Panda/AGIS integration of ND cloud sites

Aim: to rationalise topology: one PandaSiteID<->one ATLAS site<->one GOCDB site - To enable ARC CE deployment outside of the ND cloud

Panda integration is prerequisite, after which AGIS integration follows.

Site re-definition

  • AGIS is live now ( http://atlas-agis.cern.ch/agis/ ), all sites need to be defined there. Information is collected from GOCDB, BDII-top and can also be added manually. All ATLAS internal info (e.g. schedconfig) is added manually. AGIS satisfies all the requirements previously identified as pre-requisites for the ND Cloud integration with Panda (bullet points below in this chapter). Entries are to be filled partly by ADC ops, partly by a cloud operator (e.g. assigno queues to CEs). The information to be provided flows hierarchically as follows:
 
                   SITE (a dictionary - better if name==GOCDB name)
                       |
                       ATLASSITE (there can be more than one per SITE e.g. GRIF)
                                 |
                                 PANDASITE (there can be more than one, we'll likely not need multiples)
                                     |
     - Panda brokers here -->         PANDARESOURCE (differentiate here between ANALY and PROD)
                                             |
                                             PANDAQUEUE (each queue should match a set of homogeneous resources)
                                              | | | |
                                              Many CEs (e.g. for redundancy)
  • The suggested way of configuring entries is: SITE==ATLASSITE==PANDASITE, then split between ANALY and PROD #and# further between resources by convenient criteria e.g. PRODSHORT, PRODLONG, PRODHIMEM etc.

  • Needs sites visible in top-bdii's. With AGIS, can also integrate non published resources. The following had however been agreed:
    • NDGF-T1 (GOCDB site) will maintain its distributed internal structure (multiple Sites and CE's in multiple countries). This is an exception, but similar to what is done for GRIF (5 physical sites and ATLASSites). The NDGF-T1 site-bdii will be re-configured in order to expose properly the sub-structure, so that services e.g. CVMFS auto-setup will work properly. This is confirmed to be OK (Andrej). Accounting/pledge complexity is taken care of within NDGF already.
    • T2 sites not part of NDGF-T1 e.g. SE-SNIC-T2 (UNIBE-LHEP in the near future) will be visible through their own site-bdii
    • New Grid sites will either be GOCDB-registered and exposed through their site-bdii, the new ARC2 infosys, or be incorporated withing NDGF-T1. A separate site (pledge, etc) will be required to be a GOCDB site (site-bdii, ARC2 infosys)
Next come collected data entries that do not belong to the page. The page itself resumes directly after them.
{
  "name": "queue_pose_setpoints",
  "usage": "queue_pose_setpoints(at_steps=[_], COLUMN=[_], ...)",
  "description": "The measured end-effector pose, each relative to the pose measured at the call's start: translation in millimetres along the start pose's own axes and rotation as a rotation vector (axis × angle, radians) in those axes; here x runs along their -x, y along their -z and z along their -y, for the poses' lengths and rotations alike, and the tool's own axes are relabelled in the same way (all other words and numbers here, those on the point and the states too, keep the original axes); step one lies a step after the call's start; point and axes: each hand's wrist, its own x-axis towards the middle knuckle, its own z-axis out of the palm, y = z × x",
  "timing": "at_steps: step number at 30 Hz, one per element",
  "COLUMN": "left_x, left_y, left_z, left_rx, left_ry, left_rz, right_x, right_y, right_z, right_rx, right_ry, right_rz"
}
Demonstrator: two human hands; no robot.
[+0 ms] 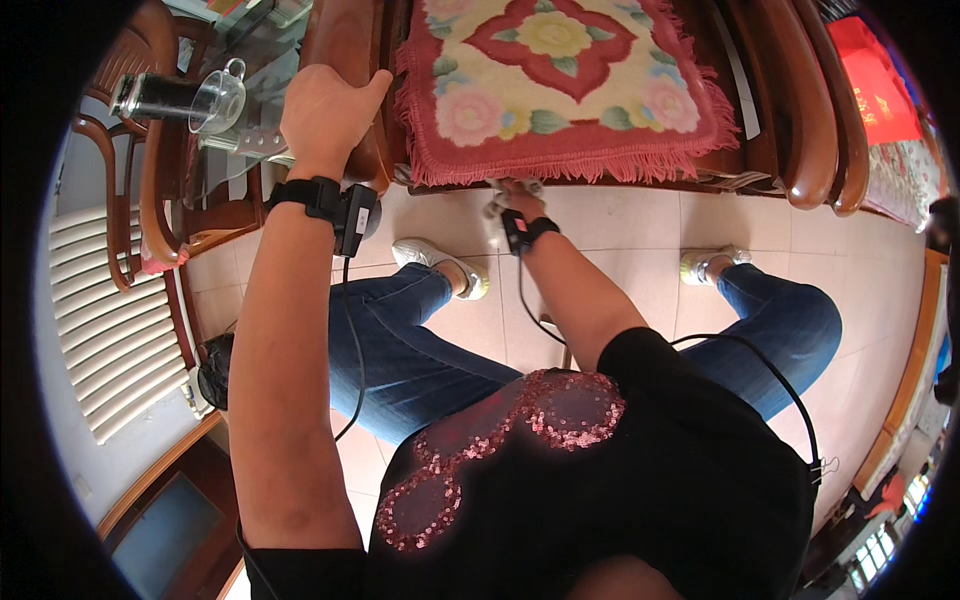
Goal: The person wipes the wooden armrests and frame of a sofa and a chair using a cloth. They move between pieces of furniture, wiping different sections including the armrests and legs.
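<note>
My left hand grips the polished wooden armrest of a chair, its thumb stretched out to the right and its other fingers mostly hidden. Below the front edge of the seat, my right hand holds a greyish cloth; both are blurred, and part of the hand is hidden. A fringed red and cream floral seat mat covers the chair's seat just above that hand. Each wrist wears a black strap with a small cabled device.
A glass table at the upper left bears a glass mug and a dark lidded bottle. Another wooden armrest stands right of the mat, with a red bag beyond it. A white radiator lines the left wall.
</note>
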Motion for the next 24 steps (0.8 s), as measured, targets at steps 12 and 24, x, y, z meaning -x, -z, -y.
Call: queue_pose_setpoints(at_steps=[12,24], left_x=[-1,1], left_y=[-4,-4], left_z=[3,3], left_rx=[0.006,0.048], left_ry=[-0.039,0.009], left_rz=[-0.066,-0.057], right_x=[61,-35], right_y=[45,-126], right_z=[95,-76], right_rx=[0.940,0.914], right_ry=[0.176,-0.359], right_rz=[-0.800,-0.329])
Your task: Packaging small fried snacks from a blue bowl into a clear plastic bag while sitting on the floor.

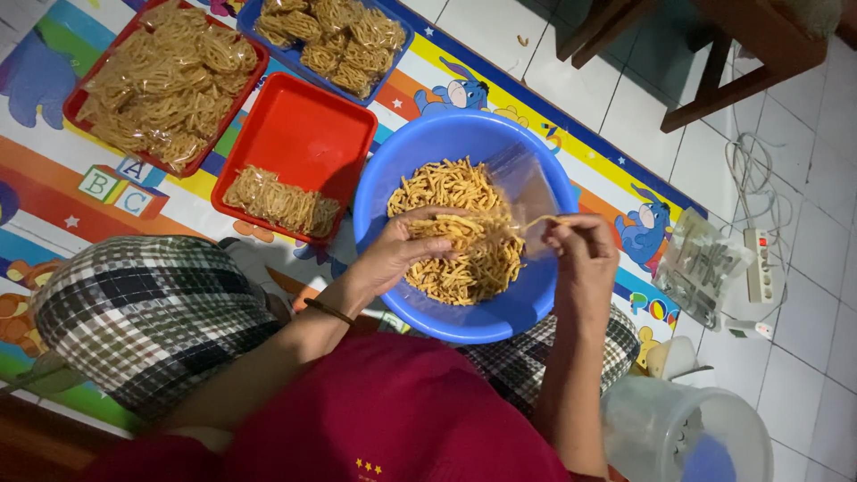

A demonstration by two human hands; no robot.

  • Individual sites (ATLASSites) within NDGF-T1 will not advertise their own SRM endpoint as their storage will remain part of the NDGF-T1 SRM. Separate GOCDB sites might or might not have an associated SRM endpoint.

  • Some of these sites are T1, some T2, some T3: this can be taken care of within AGIS

  • No problems are expected with mixed sites (ARC / CREAM).*

  • The distributed T1 model will still exist: AGIS must be able to handle more than one ATLASSite labeled as T1 in the cloud: this will be possible (Ale)

  • Releation between resource (CE+queue) and PanDA queue will no longer be mandatory in AGIS. This means that it is down to the site-admin/cloud to create the relation. The relation will be of the type "many-to-many" (many CE=queue to many PanDA queue) which gived full flexibility.

  • The new ARC2 infosys will be able to register directly to tob-bdii's. This requires top-bdii's to fully understand glue2 (timescale: * due end of summer, not delivered yet*). In order for ARC to get pilots, some attributes are needed from the infosys (typically gatekeeper, grid-manager, queue, etc). Currently ARC gets these via a number of queries to the ARC infosys. The ARC clients seem to be more efficient with the queries.The following is agreed:
    • Andrej will try existing clients on AFS to see whether the needed queries can be done already.
    • If not, will investigate how to access the EMI ARC clients publicily.
    • Failing all the above, a flat file on a webserver including the necessary attributed can be used (until the integration ARC2 infosys-top-bdii will be a fact) - NOT discussed, NOT clear whether this is still an issue

Panda job brokering

SW

* Central Installation+Validation to be handled by Panda (inc. CVMFS). Ongoing: integrating current system with AGIS first, then move to PanDA (Alessandro De Salvo). As of now, SW tags and 'is_cvmfs' flag are in AGIS

* Will drop SW tags from site-bdii, these will only live in AGIS

* Until integration is complete, assume all releases are there (as now?) - ND manager makes sure that releases are installed&validated (also CVMFS)

Data

  • DDM knows data exist within in ND SEs, Panda knows via schedconfig what DDM endpoints are associated to each site: OK

  • Data are moved within cloud (needs WAN performance, OK for now) and each site has a local cache that is NOT part of the SE (it is confirmed that at this stage this cannot be accounted for as site storage to ATLAS)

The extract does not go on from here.